### What is needed
Retype, without any change, the first line of the records and every line after it through the one containing "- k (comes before".

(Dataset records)

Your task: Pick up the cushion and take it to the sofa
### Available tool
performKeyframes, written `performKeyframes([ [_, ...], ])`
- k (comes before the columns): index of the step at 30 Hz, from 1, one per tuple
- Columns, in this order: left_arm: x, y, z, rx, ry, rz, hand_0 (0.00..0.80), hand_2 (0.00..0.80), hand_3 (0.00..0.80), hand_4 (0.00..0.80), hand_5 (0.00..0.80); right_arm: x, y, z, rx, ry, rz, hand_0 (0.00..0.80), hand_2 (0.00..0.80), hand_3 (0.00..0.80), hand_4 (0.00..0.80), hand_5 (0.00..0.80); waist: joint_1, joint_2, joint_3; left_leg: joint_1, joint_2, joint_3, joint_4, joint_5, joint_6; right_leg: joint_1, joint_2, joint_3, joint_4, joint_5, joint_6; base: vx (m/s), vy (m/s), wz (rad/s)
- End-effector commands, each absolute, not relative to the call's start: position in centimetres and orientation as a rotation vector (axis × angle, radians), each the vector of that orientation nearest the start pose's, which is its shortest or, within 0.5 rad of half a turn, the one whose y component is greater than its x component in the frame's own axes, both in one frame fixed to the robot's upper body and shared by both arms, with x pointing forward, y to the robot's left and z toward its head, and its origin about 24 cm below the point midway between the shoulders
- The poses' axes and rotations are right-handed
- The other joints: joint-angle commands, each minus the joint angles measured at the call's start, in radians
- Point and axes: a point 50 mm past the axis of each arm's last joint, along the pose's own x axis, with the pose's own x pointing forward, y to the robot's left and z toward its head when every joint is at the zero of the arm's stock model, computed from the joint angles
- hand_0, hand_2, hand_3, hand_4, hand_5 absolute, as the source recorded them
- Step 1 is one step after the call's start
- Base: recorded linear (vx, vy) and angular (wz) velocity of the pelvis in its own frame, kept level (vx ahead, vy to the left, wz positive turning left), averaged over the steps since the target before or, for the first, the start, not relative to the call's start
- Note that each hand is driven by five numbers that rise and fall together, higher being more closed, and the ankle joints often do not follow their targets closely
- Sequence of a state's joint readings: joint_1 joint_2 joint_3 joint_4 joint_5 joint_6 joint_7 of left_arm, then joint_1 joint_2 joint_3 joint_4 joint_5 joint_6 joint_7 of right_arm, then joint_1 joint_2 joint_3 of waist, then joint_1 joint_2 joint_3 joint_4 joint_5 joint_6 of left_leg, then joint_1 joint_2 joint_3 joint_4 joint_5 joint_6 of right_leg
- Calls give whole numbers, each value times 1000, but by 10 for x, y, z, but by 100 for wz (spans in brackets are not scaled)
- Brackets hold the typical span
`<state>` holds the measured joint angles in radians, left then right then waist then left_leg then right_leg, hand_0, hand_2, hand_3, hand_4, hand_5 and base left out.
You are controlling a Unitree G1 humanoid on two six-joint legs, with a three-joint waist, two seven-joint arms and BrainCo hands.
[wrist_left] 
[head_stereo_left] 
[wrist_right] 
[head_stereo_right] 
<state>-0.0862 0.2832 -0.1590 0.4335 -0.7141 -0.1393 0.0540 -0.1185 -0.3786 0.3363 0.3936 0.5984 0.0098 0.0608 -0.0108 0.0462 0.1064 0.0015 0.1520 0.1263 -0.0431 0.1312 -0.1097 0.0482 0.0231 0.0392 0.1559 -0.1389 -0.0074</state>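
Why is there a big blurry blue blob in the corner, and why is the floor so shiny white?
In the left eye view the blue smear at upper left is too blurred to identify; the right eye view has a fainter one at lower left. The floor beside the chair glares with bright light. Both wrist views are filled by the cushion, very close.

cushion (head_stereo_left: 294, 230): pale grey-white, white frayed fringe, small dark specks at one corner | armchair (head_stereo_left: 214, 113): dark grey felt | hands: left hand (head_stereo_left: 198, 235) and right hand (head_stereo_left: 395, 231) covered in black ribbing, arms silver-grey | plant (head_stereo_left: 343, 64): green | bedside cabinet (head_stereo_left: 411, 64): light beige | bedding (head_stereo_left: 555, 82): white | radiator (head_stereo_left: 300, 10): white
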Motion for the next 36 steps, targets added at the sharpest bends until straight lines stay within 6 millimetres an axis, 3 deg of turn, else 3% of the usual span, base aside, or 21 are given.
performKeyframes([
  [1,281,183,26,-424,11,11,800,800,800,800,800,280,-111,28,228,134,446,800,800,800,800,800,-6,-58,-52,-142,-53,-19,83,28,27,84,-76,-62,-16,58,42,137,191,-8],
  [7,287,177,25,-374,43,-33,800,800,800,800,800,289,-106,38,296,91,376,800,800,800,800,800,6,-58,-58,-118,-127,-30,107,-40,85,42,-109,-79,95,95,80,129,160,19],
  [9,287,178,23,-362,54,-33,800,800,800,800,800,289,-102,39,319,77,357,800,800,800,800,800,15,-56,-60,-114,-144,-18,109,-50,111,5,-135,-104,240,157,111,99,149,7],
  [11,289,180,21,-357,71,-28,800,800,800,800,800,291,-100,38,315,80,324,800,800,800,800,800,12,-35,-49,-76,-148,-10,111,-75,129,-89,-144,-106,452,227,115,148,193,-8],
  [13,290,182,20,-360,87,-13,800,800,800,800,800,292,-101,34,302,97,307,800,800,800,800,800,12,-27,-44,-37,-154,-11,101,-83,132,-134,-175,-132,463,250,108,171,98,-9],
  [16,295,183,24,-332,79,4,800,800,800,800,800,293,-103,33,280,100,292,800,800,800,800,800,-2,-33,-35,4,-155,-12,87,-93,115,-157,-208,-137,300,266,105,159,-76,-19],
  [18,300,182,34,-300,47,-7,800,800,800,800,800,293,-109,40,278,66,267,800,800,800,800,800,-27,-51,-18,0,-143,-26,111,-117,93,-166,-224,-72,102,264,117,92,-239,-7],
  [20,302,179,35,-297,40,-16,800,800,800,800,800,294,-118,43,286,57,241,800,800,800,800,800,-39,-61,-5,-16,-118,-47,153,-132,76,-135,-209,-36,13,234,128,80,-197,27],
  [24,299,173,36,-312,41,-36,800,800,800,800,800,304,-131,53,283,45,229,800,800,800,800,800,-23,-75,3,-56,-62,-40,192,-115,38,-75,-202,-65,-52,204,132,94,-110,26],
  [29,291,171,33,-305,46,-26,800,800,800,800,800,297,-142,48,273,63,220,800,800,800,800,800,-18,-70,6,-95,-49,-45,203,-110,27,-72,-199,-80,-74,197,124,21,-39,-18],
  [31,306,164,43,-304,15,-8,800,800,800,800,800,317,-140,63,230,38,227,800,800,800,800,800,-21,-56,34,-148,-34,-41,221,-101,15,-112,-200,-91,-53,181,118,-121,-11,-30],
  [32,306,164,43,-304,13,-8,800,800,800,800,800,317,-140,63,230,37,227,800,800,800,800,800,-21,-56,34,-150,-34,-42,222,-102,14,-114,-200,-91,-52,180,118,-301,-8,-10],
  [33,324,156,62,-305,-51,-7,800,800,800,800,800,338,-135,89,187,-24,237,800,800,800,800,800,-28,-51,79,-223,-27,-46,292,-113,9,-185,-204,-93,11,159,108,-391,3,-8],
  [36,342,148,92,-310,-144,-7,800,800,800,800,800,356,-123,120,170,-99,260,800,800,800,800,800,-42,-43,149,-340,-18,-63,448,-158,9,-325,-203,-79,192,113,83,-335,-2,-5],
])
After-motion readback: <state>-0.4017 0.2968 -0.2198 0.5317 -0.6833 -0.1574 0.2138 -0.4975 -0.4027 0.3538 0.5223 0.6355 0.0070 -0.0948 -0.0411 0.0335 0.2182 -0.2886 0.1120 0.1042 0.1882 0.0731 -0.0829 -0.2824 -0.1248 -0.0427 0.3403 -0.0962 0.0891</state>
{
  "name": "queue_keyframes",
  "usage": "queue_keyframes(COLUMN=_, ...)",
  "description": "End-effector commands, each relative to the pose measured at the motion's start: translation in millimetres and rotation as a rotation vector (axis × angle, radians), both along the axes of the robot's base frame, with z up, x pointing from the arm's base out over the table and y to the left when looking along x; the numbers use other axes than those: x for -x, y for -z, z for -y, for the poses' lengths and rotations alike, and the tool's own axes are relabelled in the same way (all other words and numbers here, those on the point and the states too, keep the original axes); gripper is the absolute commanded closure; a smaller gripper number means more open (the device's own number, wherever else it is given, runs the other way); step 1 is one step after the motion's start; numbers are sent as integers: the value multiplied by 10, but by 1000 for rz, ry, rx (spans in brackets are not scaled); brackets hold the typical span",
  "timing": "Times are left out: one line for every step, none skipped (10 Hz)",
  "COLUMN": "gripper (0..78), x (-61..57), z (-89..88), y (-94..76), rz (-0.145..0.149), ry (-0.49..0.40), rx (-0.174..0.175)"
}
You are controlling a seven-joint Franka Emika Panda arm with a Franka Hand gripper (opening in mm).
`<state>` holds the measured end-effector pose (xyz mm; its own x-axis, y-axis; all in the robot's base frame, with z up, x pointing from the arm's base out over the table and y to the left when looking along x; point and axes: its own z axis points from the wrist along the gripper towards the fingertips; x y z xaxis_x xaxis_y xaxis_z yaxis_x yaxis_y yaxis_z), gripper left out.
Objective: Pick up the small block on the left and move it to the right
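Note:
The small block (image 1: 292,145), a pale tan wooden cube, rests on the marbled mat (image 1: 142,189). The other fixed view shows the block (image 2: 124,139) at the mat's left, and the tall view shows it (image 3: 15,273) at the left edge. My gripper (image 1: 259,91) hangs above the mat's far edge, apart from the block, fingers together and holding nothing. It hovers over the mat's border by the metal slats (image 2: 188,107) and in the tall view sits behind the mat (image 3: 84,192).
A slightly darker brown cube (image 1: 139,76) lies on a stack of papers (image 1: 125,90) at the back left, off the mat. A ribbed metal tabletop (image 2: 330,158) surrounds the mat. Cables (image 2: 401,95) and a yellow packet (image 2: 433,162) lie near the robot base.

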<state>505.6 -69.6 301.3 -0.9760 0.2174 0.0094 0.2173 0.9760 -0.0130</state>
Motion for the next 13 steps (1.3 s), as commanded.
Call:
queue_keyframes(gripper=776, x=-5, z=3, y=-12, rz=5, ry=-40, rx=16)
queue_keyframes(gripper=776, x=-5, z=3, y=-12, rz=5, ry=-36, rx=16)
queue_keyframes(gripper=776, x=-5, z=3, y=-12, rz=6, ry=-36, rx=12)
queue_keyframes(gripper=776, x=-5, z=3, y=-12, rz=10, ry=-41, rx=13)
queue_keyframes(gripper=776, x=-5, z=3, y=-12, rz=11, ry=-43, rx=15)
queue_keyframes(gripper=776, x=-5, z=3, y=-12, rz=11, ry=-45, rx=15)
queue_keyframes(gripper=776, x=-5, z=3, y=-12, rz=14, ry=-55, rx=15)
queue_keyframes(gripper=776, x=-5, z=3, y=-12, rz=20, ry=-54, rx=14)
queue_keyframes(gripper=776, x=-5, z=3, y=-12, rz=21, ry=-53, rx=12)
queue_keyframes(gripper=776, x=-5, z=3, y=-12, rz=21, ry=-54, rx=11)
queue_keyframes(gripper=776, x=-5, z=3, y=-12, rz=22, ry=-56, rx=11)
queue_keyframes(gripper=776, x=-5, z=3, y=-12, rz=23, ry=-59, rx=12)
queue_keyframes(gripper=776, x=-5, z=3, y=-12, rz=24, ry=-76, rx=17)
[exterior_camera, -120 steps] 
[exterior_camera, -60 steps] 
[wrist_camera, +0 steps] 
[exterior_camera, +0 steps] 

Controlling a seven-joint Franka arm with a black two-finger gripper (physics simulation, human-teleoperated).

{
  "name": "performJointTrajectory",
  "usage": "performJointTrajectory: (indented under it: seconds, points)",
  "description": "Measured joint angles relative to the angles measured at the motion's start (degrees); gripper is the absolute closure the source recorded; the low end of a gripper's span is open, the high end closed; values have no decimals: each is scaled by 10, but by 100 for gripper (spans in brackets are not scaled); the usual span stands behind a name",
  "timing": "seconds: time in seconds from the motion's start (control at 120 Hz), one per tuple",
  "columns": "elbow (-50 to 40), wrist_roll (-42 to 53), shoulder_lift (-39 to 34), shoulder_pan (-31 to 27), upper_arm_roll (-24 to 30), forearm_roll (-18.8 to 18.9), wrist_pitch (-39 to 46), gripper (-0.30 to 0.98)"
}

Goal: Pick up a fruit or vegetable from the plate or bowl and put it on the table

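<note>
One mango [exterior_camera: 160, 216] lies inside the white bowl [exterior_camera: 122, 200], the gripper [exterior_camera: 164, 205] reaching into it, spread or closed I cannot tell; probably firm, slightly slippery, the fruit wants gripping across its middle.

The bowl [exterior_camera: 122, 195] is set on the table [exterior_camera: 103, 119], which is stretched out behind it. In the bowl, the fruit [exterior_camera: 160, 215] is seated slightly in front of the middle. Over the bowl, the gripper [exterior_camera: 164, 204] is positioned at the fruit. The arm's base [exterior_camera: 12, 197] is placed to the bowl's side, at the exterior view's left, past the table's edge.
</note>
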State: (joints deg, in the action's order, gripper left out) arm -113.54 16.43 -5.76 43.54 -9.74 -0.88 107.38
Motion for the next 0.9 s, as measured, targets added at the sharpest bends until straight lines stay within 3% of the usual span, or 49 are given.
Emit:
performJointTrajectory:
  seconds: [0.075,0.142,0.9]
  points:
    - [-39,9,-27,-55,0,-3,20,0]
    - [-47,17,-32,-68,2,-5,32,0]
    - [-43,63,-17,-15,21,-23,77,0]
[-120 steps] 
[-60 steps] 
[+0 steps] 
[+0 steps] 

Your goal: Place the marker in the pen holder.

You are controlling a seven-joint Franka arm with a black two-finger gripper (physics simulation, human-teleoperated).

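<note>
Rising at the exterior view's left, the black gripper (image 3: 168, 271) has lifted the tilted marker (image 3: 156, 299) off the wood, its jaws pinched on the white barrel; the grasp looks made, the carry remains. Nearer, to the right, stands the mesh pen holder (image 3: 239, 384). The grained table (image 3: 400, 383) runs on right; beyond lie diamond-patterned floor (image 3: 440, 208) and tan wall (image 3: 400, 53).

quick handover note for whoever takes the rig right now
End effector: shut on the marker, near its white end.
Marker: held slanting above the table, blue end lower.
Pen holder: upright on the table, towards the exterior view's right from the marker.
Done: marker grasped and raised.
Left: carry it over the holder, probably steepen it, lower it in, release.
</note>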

### Problem solution
Your task: Pick up the cushion and take it to the sofa
### Available tool
performKeyframes, written `performKeyframes([ [_, ...], ])`
- k (comes before the columns): index of the step at 30 Hz, from 1, one per tuple

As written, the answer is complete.